Directions for this task: Pull out every line in the data that has the string "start" in it.

Dataset section:
● ● ● ● ● ● ●
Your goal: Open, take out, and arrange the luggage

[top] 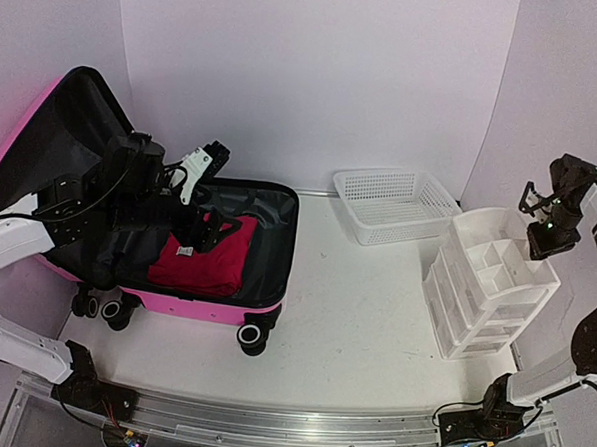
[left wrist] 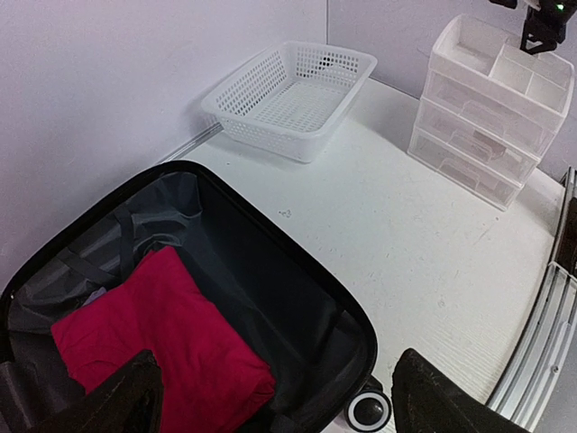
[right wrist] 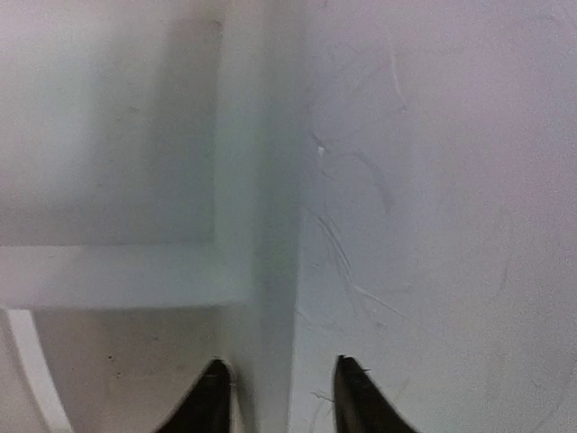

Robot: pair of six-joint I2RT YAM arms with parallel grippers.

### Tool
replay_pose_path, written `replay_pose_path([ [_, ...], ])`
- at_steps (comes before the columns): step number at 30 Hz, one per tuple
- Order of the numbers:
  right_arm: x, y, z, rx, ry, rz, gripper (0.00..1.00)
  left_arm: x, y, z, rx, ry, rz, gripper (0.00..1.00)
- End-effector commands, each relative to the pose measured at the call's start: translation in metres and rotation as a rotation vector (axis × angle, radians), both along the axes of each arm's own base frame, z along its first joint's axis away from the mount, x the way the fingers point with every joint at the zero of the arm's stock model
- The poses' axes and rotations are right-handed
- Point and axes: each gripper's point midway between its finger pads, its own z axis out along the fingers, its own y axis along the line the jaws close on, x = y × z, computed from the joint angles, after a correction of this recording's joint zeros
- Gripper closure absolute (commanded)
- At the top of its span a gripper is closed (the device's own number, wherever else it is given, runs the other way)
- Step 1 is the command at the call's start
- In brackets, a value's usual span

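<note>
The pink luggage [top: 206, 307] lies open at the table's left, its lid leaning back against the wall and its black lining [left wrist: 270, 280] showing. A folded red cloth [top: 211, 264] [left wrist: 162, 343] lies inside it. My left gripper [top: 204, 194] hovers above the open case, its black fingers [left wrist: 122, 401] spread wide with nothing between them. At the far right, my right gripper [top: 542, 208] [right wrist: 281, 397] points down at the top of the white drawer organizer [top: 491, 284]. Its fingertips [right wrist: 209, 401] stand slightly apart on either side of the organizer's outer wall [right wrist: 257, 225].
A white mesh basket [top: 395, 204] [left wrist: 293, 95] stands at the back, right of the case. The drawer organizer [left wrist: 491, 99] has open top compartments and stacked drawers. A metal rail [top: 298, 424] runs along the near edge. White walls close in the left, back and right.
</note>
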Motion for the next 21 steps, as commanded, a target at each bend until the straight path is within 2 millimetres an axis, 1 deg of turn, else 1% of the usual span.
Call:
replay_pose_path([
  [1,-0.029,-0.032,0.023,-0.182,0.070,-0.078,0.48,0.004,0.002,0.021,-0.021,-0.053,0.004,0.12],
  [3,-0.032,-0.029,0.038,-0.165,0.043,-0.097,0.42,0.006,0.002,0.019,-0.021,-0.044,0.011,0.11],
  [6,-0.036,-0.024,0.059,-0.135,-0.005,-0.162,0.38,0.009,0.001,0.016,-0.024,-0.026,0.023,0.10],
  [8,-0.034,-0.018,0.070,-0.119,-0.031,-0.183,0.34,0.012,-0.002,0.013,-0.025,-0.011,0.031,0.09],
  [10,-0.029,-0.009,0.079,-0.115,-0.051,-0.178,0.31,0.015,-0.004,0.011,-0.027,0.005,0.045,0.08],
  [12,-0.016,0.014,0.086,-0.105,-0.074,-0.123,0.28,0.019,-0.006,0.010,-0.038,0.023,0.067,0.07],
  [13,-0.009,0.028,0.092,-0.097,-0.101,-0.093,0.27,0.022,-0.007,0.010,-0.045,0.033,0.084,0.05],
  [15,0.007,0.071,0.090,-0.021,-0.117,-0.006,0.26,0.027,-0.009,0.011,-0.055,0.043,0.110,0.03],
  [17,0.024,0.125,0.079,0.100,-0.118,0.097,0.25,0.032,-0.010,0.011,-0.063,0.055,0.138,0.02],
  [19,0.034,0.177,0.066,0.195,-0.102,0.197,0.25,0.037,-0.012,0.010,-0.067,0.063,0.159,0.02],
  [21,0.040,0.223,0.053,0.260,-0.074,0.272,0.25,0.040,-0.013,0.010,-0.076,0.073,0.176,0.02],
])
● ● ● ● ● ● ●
Written answer:
- End-effector commands, each relative to the pose measured at the call's start: translation in metres and rotation as a rotation vector (axis × angle, radians), both along the axes of each arm's own base frame, z along its first joint's axis away from the mount, x the way the fingers point with every joint at the zero of the arm's stock model
- Step 1 is the command at the call's start

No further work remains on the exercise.